Monday, September 28, 2009

.Net Design Mistakes - Streams

For the most part, .Net is a great framework. But it has its share of "WTF?" classes and design decisions. In this series I will cover (vent) these objective (subjective) faults. Today I am covering the mess better known as System.IO.Stream: a class trying to be five interfaces at once. Let's dive right in and cover the major problems.

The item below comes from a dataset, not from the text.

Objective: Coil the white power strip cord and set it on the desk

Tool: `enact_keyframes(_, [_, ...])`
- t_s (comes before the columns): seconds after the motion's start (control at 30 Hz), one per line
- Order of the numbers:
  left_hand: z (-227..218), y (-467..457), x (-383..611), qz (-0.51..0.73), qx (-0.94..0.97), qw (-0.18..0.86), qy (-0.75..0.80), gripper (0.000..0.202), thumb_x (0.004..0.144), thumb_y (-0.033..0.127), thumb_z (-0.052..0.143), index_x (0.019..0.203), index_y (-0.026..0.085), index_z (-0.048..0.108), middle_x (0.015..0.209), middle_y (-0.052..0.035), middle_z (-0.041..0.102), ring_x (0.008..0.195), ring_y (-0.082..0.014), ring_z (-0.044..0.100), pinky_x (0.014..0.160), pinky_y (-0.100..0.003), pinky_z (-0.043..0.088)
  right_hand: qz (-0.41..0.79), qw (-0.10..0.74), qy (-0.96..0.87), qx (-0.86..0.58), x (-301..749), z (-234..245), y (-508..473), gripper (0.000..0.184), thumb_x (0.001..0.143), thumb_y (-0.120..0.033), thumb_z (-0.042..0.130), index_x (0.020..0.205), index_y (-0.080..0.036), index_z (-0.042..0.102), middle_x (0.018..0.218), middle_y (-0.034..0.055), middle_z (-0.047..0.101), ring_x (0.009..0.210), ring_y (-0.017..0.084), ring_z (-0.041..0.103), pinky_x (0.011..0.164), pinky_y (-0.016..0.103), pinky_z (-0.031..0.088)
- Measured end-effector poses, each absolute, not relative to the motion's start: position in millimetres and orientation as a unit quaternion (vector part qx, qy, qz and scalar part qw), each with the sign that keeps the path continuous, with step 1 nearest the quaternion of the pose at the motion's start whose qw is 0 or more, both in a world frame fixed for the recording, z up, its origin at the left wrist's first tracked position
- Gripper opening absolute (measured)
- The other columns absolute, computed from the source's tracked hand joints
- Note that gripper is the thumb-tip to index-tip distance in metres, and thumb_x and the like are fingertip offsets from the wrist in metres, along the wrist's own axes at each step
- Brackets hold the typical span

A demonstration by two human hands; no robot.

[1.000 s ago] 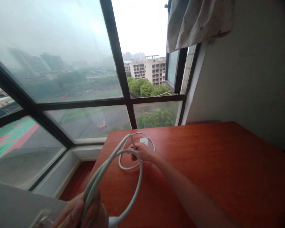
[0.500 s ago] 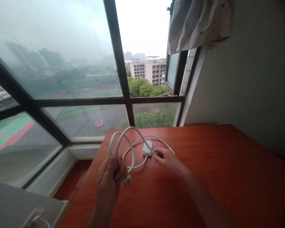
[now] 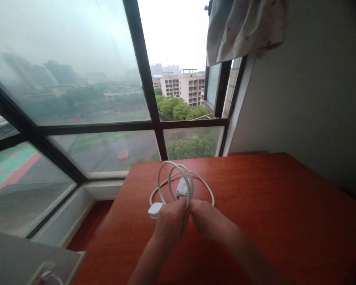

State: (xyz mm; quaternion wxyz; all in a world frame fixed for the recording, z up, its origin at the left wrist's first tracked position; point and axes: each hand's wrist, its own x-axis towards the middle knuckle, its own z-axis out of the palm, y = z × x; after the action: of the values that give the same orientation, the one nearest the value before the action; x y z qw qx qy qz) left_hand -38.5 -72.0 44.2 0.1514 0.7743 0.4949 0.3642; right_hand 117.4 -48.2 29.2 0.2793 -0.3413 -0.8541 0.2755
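Note:
My left hand [image 3: 172,221] is closed round a white power cord [image 3: 161,183], whose loops stand up above the fist. The cord's white plug [image 3: 154,210] sticks out to the left of that hand. Pressed against it from the right, my right hand [image 3: 206,219] is closed at the cord too; its fingertips are hidden. Behind the loops, a white power strip [image 3: 182,187] lies on the reddish-brown table [image 3: 269,221], partly covered by the cord. More cord curves over the tabletop around it.
Dark-framed windows [image 3: 118,127] rise behind the table, with a pane open at the right. A pale curtain [image 3: 243,31] hangs at the upper right beside a grey wall [image 3: 308,99]. A wall socket with a plug [image 3: 47,273] is at the lower left.
My left hand has moved right and turned, swinging the plug to its left side. My right hand has come in against it, and the cord is gathered into closer loops.

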Motion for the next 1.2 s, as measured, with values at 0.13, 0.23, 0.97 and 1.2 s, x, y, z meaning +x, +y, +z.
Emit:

Problem #1: Tedious to Implement

Suppose I want to implement a stream that flips the bits of a substream. Sounds pretty simple, but here is what comes out:

Public Class BinaryNotStream
Inherits IO.Stream
Private ReadOnly substream As IO.Stream

Public Sub New(ByVal substream As IO.Stream)
If substream Is Nothing Then Throw New ArgumentNullException("substream")
If Not substream.CanRead Then Throw New ArgumentException("substream")
Me.substream = substream
End Sub

Public Overrides Function Read(ByVal buffer() As Byte, ByVal offset As Integer, ByVal count As Integer) As Integer
Dim n = substream.Read(buffer, offset, count)
For i = offset To offset + n - 1
buffer(i) = Not buffer(i)
Next i
Return n
End Function

Public Overrides ReadOnly Property CanRead As Boolean
Get
Return True
End Get
End Property

Protected Overrides Sub Dispose(ByVal disposing As Boolean)
If disposing Then
substream.Dispose()
End If
MyBase.Dispose(disposing)
End Sub

Public Overrides ReadOnly Property CanSeek As Boolean
Get
Return False
End Get
End Property
Public Overrides ReadOnly Property CanWrite As Boolean
Get
Return False
End Get
End Property
Public Overrides Sub Flush()
End Sub
Public Overrides ReadOnly Property Length As Long
Get
Throw New NotSupportedException()
End Get
End Property
Public Overrides Property Position As Long
Get
Throw New NotSupportedException()
End Get
Set(ByVal value As Long)
Throw New NotSupportedException()
End Set
End Property
Public Overrides Function Seek(ByVal offset As Long, ByVal origin As System.IO.SeekOrigin) As Long
Throw New NotSupportedException()
End Function
Public Overrides Sub SetLength(ByVal value As Long)
Throw New NotSupportedException()
End Sub
Public Overrides Sub Write(ByVal buffer() As Byte, ByVal offset As Integer, ByVal count As Integer)
Throw New NotSupportedException()
End Sub
End Class

Allow me to summarize my reaction to this: AAAAAAAAAAAAAAAUUUUUUUUUUUUUUUUUUUUUUGGGHHH! Half of the code is throwing NotSupportedExceptions (which is appropriate!)! Pick almost any stream class and you'll find this "NotSupported" boilerplate code. It is a pain to write, a pain to read, and guarantees even dead simple stream class are at least a few dozen lines.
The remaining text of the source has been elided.